Bring My Cup! ☕
Personalizing Vision-Language-Action Models with Visual Attentive Prompting

🎉 Accepted at ICML 2026 🎉

"To be truly useful in daily life, robots must discern the subtle details that distinguish 'a cup' from 'my cup.'"

"Put my stuffed toy into the plastic bowl"	"Put my brother's dog figurine and my ornament into the plastic bowl"	"Put my pouch into the plastic bowl"	"Put my cat figurine and my brother's owl figurine into the plastic bowl"
"Put my camera on towel"	"Pick my pen holder"	"Select my leather bag"	"Put my straw cup into the basket"

VAP enables frozen VLA models to manipulate user-specific objects among visually similar distractors.

💡 What is VAP?

Existing VLA models are great at understanding generic commands ("pick up the cup"), but they fail when asked to "pick up my cup" among other similar cups.

Visual Attentive Prompting (VAP) solves this by acting as a pair of "personalized glasses" for the robot.

See & Remember: It takes a few reference photos of your object.
Highlight: It visually detects and highlights the target object in the robot's view.
Act: It guides the frozen VLA model to manipulate the correct object without any expensive training or fine-tuning.

🚀 Run

Once the environments are set up, you can run the benchmarks immediately.

1. Personalized-SIMPLER

Evaluate VAP on SimplerEnv with Bridge/Fractal baselines.

conda activate simpler
bash ./scripts/run_personalized_simpler_vap.sh

2. Personalized-VLABench

Evaluate VAP on VLABench tasks.

conda activate vlabench
bash ./scripts/run_personalized_vlabench_vap.sh

3. Real-world Scenarios

Deploy VAP as a server for real-world robot experiments.

conda activate vap_server
bash ./scripts/run_realworld_vap_server.sh

🛠️ Installation

1. Clone & Assets

First, clone the repository and download the necessary data assets.

git clone https://github.com/Leesangoh/VAP.git
cd VAP
git submodule update --init --recursive

# Set Environment Variables
export VAP_HOME=$(pwd)
export HF_HOME=$HOME/.cache/huggingface  # Modify if needed

📥 Download Assets Please download the files below and place them in the correct directories:

User-provided Object Photos (Unzip into ${VAP_HOME}/datasets)
- https://drive.google.com/file/d/1GMhmpQJ7ylMcYjjrUtxxq8Kl88V2jFr0/view?usp=drive_link
Personalized-VLABench Assets (Unzip into ${VAP_HOME}/src/simulation/VLABench/VLABench/assets)
- https://drive.google.com/file/d/1JLoNanInxlTHmc-blqV4imTBBbylyJeV/view?usp=drive_link

2. Environment Setup

We use 4 separate conda environments to manage dependencies for different baselines.

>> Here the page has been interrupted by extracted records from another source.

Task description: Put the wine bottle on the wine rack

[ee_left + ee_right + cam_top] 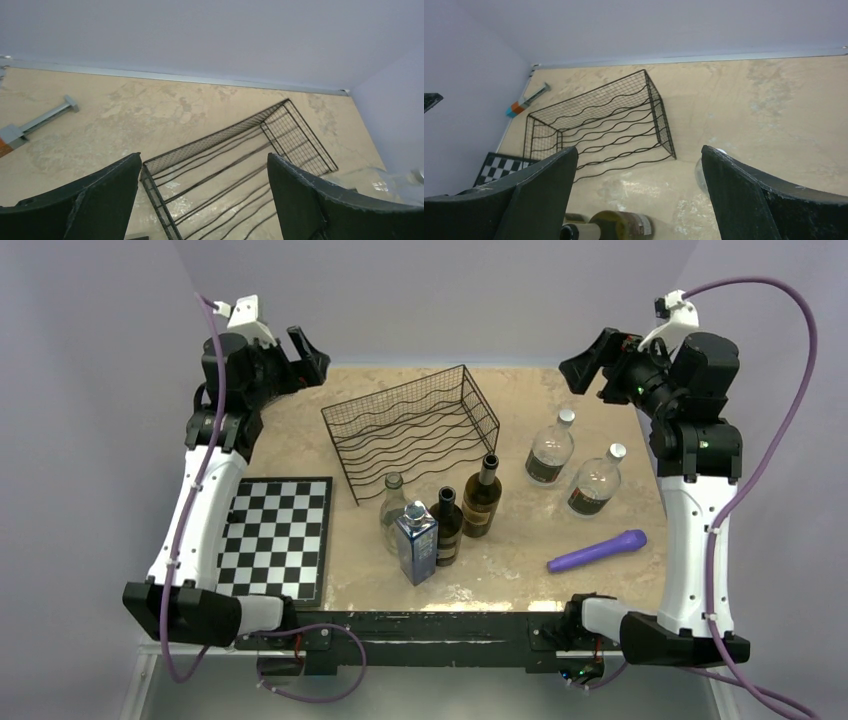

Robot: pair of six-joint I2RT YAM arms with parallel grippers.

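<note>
Zero bottles are on the wine rack: its wavy wire shelves show bare in all three views, so the task looks to be at its very start. The rack stands mid-table toward the far side. Wine bottle, my best guess being the olive-green labelled one, stands upright on the table just in front of the rack's right end, not touching it. A dark bottle right beside it would fit the task too, and I cannot tell which is meant. Close by in the same cluster are a clear bottle and a blue carton. Two capped clear bottles stand apart to the right, a purple tool lies near the right arm's base, and a checkerboard lies at the left. Left gripper hangs high over the far left corner, jaws spread wide, nothing between them. Right gripper does the same over the far right corner, wide apart and empty; its wrist view shows the green bottle low between the fingers and well off. Nothing is grasped. What's left is all of it: reach for the bottle, grip it, tip it on its side and slide it into a shelf groove. The right arm looks nearer to the bottle, judging by the layout.
</note>
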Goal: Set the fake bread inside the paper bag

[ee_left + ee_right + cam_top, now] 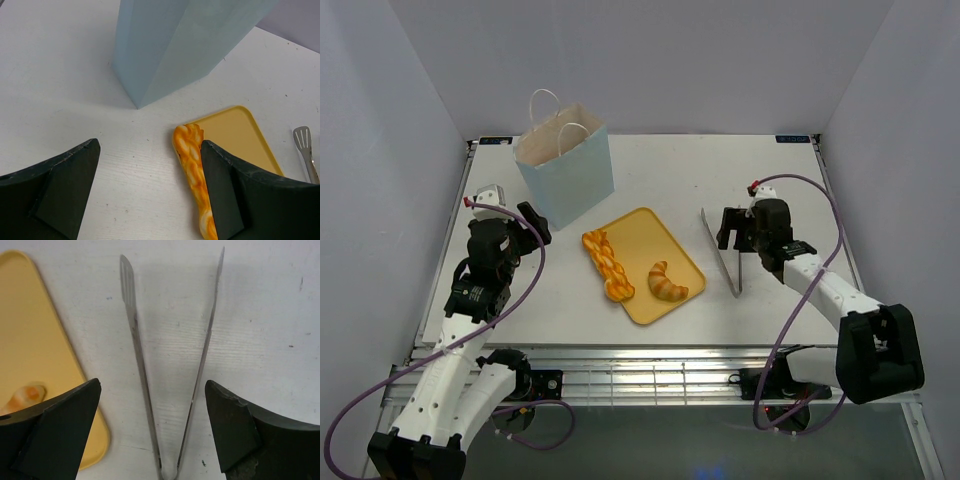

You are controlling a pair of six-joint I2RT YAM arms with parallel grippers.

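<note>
Two fake bread pieces show, both on the tray at the table's middle. Near the left edge, the left gripper (533, 222) hangs empty with its fingers spread. Behind it, toward the far-left corner, stands the upright pale blue paper bag (570, 170), mouth open (thin walls, likely to tip if nudged). The long orange plaited bread braid (607, 262) lies along the left rim of the flat yellow plastic tray (645, 232). It looks light, rigid and glossy, so pinch across its narrow middle. The golden curved croissant (668, 283) sits toward the near rim, its finish hard to judge. Long metal tongs (135, 340) lie right of the tray, under the right gripper (152, 385), also wide open and empty.
</note>
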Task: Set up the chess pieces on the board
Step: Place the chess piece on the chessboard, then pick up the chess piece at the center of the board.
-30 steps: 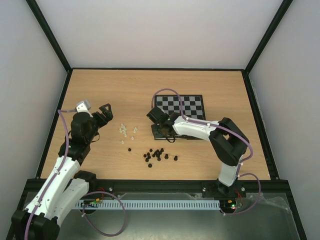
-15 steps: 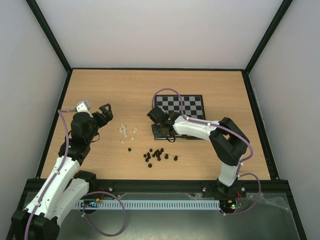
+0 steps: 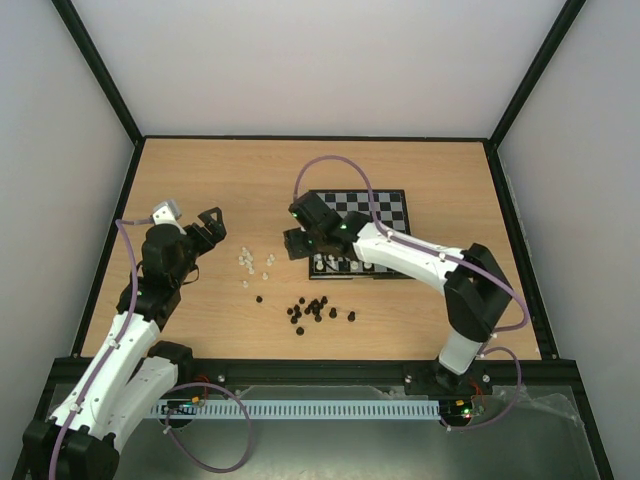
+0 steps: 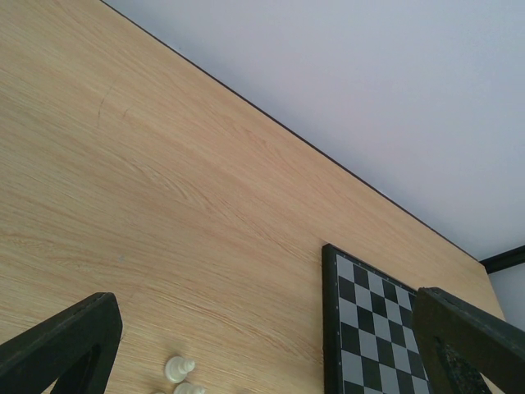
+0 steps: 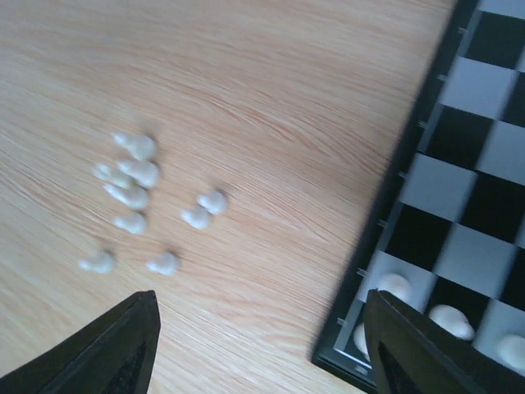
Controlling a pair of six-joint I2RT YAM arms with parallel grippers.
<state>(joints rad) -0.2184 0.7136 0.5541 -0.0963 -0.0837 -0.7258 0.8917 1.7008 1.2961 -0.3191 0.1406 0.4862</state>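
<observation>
The board (image 3: 386,212) lies right of the table's middle, with several white chess pieces (image 3: 336,264) along its near row. More white pieces (image 3: 255,262) lie loose on the wood to its left. My right gripper (image 3: 298,241) hovers over the board's near left corner. In the right wrist view it (image 5: 264,332) is open and empty above bare wood, between the loose pieces (image 5: 135,193) and the board (image 5: 484,164), where pieces (image 5: 394,285) stand. My left gripper (image 3: 208,225) is open left of the loose pieces. Its wrist view shows it (image 4: 271,345) empty, with two pieces (image 4: 179,368) below.
A scatter of tiny black pieces (image 3: 315,310) lies on the wood in front of the board. The board's left edge (image 4: 330,328) shows in the left wrist view. Black frame rails run along the table's sides.
My right gripper has opened, risen and shifted left and back from the board's near edge. White pieces on the near row now show. The left arm has not moved.
</observation>
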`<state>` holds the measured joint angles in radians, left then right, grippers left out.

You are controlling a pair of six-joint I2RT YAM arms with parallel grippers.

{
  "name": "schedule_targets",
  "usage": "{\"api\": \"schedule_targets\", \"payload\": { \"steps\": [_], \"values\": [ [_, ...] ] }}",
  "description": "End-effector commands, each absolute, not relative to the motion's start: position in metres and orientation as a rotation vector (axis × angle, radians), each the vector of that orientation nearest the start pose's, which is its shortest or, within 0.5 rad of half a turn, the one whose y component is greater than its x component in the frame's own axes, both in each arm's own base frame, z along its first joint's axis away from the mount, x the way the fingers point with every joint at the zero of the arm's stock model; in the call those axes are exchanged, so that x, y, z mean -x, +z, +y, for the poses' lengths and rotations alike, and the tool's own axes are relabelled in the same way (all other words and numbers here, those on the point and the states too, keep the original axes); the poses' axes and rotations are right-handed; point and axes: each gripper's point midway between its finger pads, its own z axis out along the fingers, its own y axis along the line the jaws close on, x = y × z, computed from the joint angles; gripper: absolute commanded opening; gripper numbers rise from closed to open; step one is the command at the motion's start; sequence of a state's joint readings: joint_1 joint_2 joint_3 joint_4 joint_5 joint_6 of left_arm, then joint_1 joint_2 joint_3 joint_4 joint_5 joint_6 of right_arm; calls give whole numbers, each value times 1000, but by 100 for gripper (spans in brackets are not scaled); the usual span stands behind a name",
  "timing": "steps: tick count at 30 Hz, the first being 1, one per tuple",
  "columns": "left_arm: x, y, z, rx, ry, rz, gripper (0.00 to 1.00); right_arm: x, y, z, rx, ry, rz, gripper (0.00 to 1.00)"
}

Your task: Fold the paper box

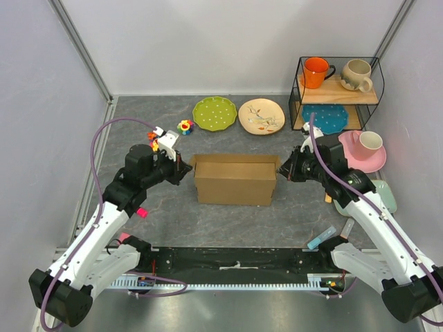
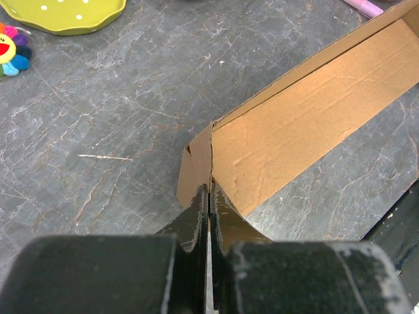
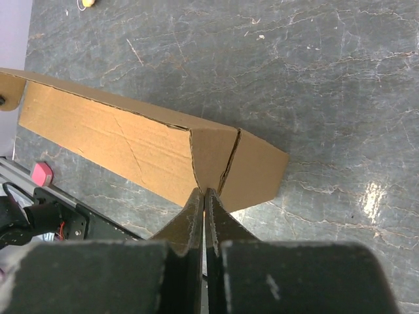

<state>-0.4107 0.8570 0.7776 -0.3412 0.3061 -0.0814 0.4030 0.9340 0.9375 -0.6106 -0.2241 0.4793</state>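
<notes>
The paper box is brown cardboard, standing partly folded as a long upright wall in the middle of the table. My left gripper is shut on its left end. In the left wrist view the fingertips pinch the corner edge of the box. My right gripper is shut on the right end. In the right wrist view its fingertips pinch the end flap of the box. The box's inside is hidden.
Behind the box lie a green plate, a beige plate and a small flower toy. A wire rack with mugs and a blue plate stands back right. A pink plate with cup is beside my right arm.
</notes>
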Motion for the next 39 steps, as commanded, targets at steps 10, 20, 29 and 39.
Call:
{"api": "schedule_targets", "payload": {
  "steps": [10,20,29,39],
  "values": [
    [-254,231,-182,-502,-693,1901,2,-243,215,168,27,730,2250,0],
    [-247,261,-195,-354,-878,1872,2,-236,185,158,41,627,2279,0],
    [-246,260,-201,-126,-1020,1935,2,-233,180,160,68,603,2291,0],
    [-245,249,-202,143,-1127,2021,2,-229,161,156,130,500,2323,0]
  ]
}}
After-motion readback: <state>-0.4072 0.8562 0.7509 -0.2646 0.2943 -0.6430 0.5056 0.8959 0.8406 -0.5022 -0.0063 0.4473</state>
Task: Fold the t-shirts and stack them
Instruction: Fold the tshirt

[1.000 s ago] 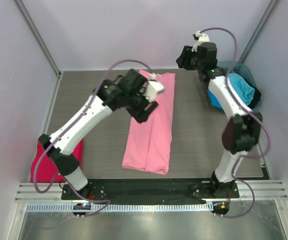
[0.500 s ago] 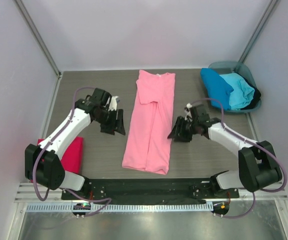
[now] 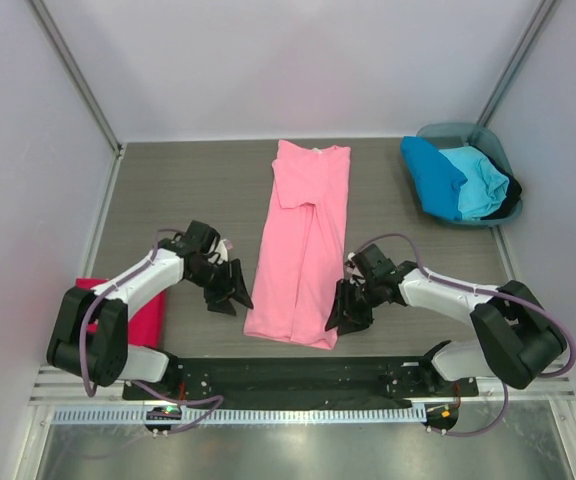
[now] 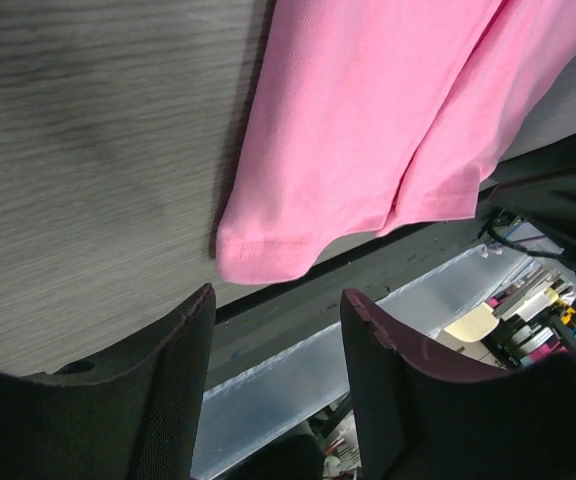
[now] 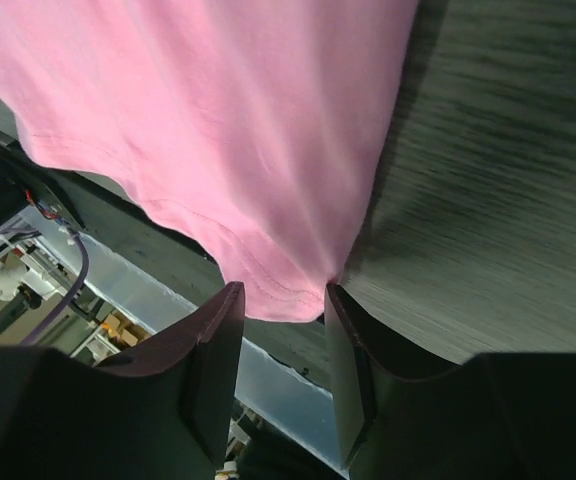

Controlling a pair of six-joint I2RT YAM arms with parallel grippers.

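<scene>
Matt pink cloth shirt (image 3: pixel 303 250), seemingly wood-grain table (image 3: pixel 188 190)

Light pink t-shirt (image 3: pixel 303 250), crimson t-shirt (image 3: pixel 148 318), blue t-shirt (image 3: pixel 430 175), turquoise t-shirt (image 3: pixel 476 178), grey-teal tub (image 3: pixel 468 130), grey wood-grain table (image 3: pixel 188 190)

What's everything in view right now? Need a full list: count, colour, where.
pink t-shirt: 1, light pink, folded into a long strip, mid-table
crimson t-shirt: 1, crimson-magenta, near left corner, partly hidden
blue t-shirt: 1, blue, in the tub, left side
turquoise t-shirt: 1, turquoise, in the tub, beside the blue one
dark cloth: 1, black, at the tub's right rim; can't tell what it is
tub: 1, grey-teal, far right corner
table: 1, grey wood-grain
left claw: 1, black, open, at the pink shirt's near left corner
right claw: 1, black, open, at its near right corner
</scene>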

Click the tabs below to expand the installation commands.

🐍 A. Setup `openpi_torch` Env (For pi0 server)

conda create -n openpi_torch python=3.11 -y
conda activate openpi_torch

cd $VAP_HOME/src/simulation/models/openpi_torch
pip install -r requirements.txt
cd packages/openpi-client
pip install -e .
cd ../../
pip install -e .

# Replace transformers modules
cd $VAP_HOME/src/simulation/models/openpi_torch
cp -r ./src/openpi/models_pytorch/transformers_replace/* $(python -c "import transformers; print(transformers.__path__[0])")
conda deactivate

🤖 B. Setup `simpler` Env (For SIMPLER Simulation)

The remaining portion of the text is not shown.